## Directions
Search the data for the string "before" and gather each line it is in.
····················
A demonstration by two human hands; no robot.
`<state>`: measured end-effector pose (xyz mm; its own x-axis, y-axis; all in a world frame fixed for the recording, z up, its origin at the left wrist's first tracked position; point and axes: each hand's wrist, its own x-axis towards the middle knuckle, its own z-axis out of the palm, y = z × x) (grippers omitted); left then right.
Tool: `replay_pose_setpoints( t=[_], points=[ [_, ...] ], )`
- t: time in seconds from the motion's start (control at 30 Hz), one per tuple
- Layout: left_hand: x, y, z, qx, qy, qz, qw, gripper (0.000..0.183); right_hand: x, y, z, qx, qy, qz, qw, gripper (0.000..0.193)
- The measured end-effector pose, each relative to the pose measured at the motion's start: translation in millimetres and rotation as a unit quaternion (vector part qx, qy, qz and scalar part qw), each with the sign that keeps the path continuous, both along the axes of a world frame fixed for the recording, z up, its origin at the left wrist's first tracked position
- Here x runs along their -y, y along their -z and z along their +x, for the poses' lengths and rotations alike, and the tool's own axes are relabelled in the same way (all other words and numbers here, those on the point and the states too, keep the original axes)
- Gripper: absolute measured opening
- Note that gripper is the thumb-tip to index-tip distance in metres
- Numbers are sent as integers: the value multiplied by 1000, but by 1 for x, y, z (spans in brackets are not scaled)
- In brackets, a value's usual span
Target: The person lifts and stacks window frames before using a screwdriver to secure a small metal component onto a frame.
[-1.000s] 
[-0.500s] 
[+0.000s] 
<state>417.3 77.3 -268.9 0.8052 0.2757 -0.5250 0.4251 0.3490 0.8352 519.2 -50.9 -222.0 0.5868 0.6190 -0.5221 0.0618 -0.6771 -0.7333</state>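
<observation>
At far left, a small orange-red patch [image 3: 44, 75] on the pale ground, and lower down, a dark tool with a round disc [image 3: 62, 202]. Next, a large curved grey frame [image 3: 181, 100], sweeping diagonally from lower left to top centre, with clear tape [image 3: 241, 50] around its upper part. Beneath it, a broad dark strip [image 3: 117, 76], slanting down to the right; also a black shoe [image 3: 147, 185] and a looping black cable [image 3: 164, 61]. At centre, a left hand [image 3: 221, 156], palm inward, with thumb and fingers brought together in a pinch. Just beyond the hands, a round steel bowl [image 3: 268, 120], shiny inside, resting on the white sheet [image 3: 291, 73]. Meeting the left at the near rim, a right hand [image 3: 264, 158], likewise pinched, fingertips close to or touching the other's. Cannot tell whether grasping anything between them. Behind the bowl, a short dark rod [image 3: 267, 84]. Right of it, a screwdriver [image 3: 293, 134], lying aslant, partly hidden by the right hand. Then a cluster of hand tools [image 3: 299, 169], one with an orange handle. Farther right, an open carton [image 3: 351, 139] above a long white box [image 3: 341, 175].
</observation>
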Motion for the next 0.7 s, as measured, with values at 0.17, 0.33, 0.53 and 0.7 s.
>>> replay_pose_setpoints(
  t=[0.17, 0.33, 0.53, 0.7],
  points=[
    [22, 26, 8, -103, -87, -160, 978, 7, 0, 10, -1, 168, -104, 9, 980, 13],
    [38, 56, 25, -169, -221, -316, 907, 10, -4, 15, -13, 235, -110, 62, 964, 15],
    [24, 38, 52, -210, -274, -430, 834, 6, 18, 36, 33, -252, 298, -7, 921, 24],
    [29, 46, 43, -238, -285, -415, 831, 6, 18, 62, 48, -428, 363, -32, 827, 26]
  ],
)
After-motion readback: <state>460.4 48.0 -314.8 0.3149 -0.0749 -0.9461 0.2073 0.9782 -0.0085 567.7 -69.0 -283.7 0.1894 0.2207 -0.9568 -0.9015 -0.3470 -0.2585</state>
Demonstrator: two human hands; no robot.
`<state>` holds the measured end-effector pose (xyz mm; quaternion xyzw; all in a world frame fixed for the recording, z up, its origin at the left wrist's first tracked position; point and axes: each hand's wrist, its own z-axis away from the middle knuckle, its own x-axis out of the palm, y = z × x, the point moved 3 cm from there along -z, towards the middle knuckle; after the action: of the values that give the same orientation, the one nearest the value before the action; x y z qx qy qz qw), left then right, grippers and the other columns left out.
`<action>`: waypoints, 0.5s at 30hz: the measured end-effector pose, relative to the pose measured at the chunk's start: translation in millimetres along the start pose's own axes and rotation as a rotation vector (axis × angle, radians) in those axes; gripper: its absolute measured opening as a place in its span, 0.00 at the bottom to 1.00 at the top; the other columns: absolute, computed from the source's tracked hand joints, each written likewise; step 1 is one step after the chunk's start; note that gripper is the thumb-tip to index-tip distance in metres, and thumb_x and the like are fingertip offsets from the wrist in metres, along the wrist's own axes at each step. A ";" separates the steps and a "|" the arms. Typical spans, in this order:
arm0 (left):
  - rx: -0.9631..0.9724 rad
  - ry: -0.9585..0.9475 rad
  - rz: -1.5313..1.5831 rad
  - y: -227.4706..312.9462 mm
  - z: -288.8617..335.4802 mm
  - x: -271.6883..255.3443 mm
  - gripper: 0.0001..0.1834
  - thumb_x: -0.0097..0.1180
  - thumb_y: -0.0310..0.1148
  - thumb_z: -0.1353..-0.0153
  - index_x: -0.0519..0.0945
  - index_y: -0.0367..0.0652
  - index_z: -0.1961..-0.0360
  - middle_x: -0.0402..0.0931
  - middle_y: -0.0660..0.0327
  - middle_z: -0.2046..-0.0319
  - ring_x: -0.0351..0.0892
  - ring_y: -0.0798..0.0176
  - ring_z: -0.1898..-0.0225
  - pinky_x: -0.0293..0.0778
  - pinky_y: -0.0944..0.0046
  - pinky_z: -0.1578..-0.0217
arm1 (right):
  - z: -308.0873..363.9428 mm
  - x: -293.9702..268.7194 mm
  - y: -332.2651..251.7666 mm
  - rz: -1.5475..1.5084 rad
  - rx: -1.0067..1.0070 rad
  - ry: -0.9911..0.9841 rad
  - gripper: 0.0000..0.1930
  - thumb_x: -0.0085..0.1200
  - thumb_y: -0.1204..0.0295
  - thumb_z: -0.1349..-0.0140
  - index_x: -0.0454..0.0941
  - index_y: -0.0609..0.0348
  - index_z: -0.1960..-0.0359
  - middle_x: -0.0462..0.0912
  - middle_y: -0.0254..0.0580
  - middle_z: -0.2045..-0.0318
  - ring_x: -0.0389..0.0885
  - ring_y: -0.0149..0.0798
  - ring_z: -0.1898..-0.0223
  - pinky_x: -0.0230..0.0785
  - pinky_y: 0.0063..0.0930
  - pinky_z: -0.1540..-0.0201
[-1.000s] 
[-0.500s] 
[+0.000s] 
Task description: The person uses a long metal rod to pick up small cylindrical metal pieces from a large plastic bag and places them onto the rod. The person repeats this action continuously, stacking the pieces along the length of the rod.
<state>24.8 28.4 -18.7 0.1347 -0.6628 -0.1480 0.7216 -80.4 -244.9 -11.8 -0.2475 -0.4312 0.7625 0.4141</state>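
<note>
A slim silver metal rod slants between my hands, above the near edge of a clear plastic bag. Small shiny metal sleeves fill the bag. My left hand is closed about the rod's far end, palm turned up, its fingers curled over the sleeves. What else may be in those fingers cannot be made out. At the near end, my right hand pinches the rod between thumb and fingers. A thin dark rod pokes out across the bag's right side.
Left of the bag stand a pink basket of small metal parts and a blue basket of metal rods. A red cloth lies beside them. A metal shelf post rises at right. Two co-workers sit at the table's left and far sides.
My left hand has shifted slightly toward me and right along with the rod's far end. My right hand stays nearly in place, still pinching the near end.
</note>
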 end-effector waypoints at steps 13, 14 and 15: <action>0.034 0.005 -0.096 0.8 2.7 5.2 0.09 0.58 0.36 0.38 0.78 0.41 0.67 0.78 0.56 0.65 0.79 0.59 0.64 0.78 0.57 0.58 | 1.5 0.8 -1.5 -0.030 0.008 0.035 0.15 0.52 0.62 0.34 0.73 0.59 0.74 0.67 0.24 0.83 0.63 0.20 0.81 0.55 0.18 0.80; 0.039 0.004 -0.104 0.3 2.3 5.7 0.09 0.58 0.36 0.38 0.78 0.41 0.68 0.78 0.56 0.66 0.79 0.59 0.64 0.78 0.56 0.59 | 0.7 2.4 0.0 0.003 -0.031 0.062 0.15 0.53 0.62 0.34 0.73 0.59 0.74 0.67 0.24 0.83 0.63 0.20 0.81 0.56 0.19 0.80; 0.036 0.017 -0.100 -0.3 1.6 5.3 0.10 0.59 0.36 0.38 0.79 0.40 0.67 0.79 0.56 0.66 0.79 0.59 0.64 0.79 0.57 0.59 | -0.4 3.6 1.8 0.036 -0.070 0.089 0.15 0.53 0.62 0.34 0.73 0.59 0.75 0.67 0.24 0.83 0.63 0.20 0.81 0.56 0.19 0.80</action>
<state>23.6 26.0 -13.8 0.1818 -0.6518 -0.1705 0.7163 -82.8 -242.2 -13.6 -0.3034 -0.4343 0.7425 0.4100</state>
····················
## Problem solution
Target: The person lifts and stacks window frames before using a screwdriver to secure a small metal component onto a frame.
`<state>` holds the measured end-effector pose (xyz mm; quaternion xyzw; all in a world frame fixed for the recording, z up, its origin at the left wrist's first tracked position; point and axes: each hand's wrist, its own z-axis away from the middle knuckle, its own x-axis out of the palm, y = z × x, the point moved 3 cm from there along -z, towards the middle knuckle; after the action: of the values that give the same orientation, the one nearest the value before the action; x y z qx qy qz qw), left then right, grippers and the other columns left out.

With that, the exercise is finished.